Heterologous prime-boost vaccination against tuberculosis with recombinant Sendai virus and DNA vaccines
In an earlier study, a novel Sendai virus–vectored anti-tuberculosis vaccine encoding Ag85A and Ag85B (SeV85AB) was constructed and shown to elicit antigen-specific T cell responses and protection against Mycobacterium tuberculosis (Mtb) infection in a murine model. In this study, we evaluate whether the immune responses induced by this novel vaccine might be elevated by a recombinant DNA vaccine expressing the same antigen in a heterologous prime-boost vaccination strategy. The results showed that both SeV85AB prime-DNA boost (SeV85AB-DNA) and DNA prime-SeV85AB boost (DNA-SeV85AB) vaccination strategies significantly enhanced the antigen-specific T cell responses induced by the separate vaccines. The SeV85AB-DNA immunization regimen induced higher levels of recall T cell responses after Mtb infection and conferred better immune protection compared with DNA-SeV85AB or a single immunization. Collectively, our study lends strong evidence that a DNA vaccine boost might be included in a novel SeV85AB immunization strategy designed to enhance the immune protection against Mtb.

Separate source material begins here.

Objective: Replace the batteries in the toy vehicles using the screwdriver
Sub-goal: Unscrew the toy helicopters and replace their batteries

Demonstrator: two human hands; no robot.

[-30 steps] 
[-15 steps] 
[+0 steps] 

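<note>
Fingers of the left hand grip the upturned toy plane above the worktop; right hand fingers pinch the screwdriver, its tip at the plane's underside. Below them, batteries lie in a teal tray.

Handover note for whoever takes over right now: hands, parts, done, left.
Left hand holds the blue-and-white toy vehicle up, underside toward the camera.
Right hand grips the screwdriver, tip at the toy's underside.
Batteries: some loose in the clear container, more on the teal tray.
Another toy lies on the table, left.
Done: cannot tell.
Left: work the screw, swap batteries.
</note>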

A heterologous prime-boost regimen with a novel recombinant SeV85AB and a DNA vaccine increase the T cell responses above those from a single vaccine.
The heterologous prime-boost regimen provided protection against Mtb infection.
The DNA vaccine might be included in a novel SeV85AB immunization strategy designed to enhance the immune protection against Mtb.
KeywordsTuberculosis Sendai virus DNA vaccine Prime-boost T cell responses
This work was supported by grants from Chinese National Mega Science and Technology Program on Infectious Diseases (2018ZX10731301, 2018ZX10302301), the National Natural and Science Foundation of China (31771004, 81873884, 81501365, 81601735, 81770011), and the Shanghai Science and Technology Commission (19XD1403100, 17ZR1423900).
Compliance with ethical standards
Conflict of interest
X.Y.F., T.S., Z.D.H., and D.B.L. are co-inventors on an SeV85AB vaccine patent application.
All animal experiments were approved by the Institutional Animal Care and Use Committee and were performed according to the guidelines of the Laboratory Animal Ethical Board of Shanghai Public Health Clinical Center.